--- PROBLEM TO SOLVE ---
An exact copy of all the data below is needed.

--- INFORMATION PROVIDED ---

▬▬▬▬▬▬

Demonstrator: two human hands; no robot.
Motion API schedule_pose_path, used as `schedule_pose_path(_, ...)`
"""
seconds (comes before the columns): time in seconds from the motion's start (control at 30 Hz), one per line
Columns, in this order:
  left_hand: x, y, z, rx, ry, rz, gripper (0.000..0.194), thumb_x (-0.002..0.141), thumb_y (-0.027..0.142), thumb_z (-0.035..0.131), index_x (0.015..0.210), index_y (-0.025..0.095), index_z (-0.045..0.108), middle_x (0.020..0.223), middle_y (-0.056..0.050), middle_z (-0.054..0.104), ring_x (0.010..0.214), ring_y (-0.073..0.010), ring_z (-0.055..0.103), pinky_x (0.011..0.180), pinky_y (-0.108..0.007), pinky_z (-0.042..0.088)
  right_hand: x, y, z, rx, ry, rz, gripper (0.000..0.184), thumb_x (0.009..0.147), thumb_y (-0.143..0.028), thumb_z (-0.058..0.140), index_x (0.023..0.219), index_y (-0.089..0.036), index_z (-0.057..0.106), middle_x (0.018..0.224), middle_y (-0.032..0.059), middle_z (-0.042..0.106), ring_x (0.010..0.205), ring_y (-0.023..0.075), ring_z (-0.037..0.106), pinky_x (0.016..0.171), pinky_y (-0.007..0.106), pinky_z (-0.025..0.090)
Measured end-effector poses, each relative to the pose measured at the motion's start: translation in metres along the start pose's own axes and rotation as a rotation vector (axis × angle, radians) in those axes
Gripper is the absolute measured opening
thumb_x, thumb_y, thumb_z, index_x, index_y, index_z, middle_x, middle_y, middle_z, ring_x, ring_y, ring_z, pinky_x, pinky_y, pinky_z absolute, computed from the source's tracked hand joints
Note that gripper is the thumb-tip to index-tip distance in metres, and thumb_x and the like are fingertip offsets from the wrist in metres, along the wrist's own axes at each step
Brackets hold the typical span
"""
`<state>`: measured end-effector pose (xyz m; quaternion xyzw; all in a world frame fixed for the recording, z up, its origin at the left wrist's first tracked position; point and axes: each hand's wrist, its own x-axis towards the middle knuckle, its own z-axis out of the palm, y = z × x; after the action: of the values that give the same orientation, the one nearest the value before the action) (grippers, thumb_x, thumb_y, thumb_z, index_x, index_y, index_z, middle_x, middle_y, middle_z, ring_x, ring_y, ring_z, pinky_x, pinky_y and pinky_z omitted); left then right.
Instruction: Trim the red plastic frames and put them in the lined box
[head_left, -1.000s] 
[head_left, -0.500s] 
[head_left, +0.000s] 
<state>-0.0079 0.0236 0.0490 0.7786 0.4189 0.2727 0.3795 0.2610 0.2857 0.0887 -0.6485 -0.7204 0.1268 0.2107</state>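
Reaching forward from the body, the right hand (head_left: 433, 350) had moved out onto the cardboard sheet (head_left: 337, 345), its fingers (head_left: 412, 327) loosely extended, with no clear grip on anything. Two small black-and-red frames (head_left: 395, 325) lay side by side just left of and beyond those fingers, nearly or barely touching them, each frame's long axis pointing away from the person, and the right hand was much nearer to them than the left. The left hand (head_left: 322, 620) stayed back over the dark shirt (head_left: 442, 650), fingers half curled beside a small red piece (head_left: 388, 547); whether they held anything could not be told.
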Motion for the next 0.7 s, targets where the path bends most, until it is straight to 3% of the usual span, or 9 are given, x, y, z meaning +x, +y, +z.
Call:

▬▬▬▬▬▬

--- ANSWER TO THIS PROBLEM ---
Demonstrator: two human hands; no robot.
Motion API schedule_pose_path, used as `schedule_pose_path(_, ...)`
"""
seconds (comes before the columns): time in seconds from the motion's start (control at 30 Hz), one per line
Columns, in this order:
  left_hand: x, y, z, rx, ry, rz, gripper (0.000..0.194), thumb_x (-0.002..0.141), thumb_y (-0.027..0.142), thumb_z (-0.035..0.131), index_x (0.015..0.210), index_y (-0.025..0.095), index_z (-0.045..0.108), middle_x (0.020..0.223), middle_y (-0.056..0.050), middle_z (-0.054..0.104), ring_x (0.010..0.214), ring_y (-0.073..0.010), ring_z (-0.055..0.103), pinky_x (0.011..0.180), pinky_y (-0.108..0.007), pinky_z (-0.042..0.088)
  right_hand: x, y, z, rx, ry, rz, gripper (0.000..0.184), thumb_x (0.009..0.147), thumb_y (-0.143..0.028), thumb_z (-0.058..0.140), index_x (0.023..0.219), index_y (-0.089..0.036), index_z (-0.057..0.106), middle_x (0.018..0.224), middle_y (-0.032..0.059), middle_z (-0.042..0.106), ring_x (0.010..0.205), ring_y (-0.023..0.075), ring_z (-0.037..0.106), pinky_x (0.016..0.171), pinky_y (-0.007..0.106), pinky_z (-0.025..0.090)
Measured end-effector poses, each relative to the pose measured at the motion's start: translation in metres along the start pose's own axes and rotation as a rotation vector (axis × angle, radians) in those axes
Gripper is the absolute measured opening
thumb_x, thumb_y, thumb_z, index_x, index_y, index_z, middle_x, middle_y, middle_z, ring_x, ring_y, ring_z, pinky_x, pinky_y, pinky_z absolute, computed from the source's tracked hand joints
Note that gripper is the thumb-tip to index-tip distance in metres, and thumb_x and the like are fingertip offsets from the wrist in metres, along the wrist's own axes at each step
Brackets hold the typical span
"""
`<state>`: measured end-effector pose (xyz m; quaternion xyzw; all in a world frame fixed for the recording, z up, its origin at the left wrist's first tracked position; point and axes: each hand's wrist, its own x-axis towards the middle knuckle, its own z-axis out of the palm, y = z × x; after the action: of the values that give the same orientation, the one nearest the value before the action) (grippers, thumb_x, thumb_y, thumb_z, index_x, index_y, index_z, middle_x, middle_y, middle_z, ring_x, ring_y, ring_z, pinky_x, pinky_y and pinky_z omitted); left then right.
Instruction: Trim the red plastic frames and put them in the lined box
[head_left, -1.000s] 
[head_left, -0.500s] 
[head_left, +0.000s] 
<state>-0.0079 0.0236 0.0490 0.7786 0.4189 0.2727 0.3795 0.2610 0.2857 0.0887 -0.6485 -0.7204 0.1268 0.2107</state>
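Reaching forward from the body, the right hand (head_left: 433, 350) had moved out onto the cardboard sheet (head_left: 337, 345), its fingers (head_left: 412, 327) loosely extended, with no clear grip on anything. Two small black-and-red frames (head_left: 395, 325) lay side by side just left of and beyond those fingers, nearly or barely touching them, each frame's long axis pointing away from the person, and the right hand was much nearer to them than the left. The left hand (head_left: 322, 620) stayed back over the dark shirt (head_left: 442, 650), fingers half curled beside a small red piece (head_left: 388, 547); whether they held anything could not be told.
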Motion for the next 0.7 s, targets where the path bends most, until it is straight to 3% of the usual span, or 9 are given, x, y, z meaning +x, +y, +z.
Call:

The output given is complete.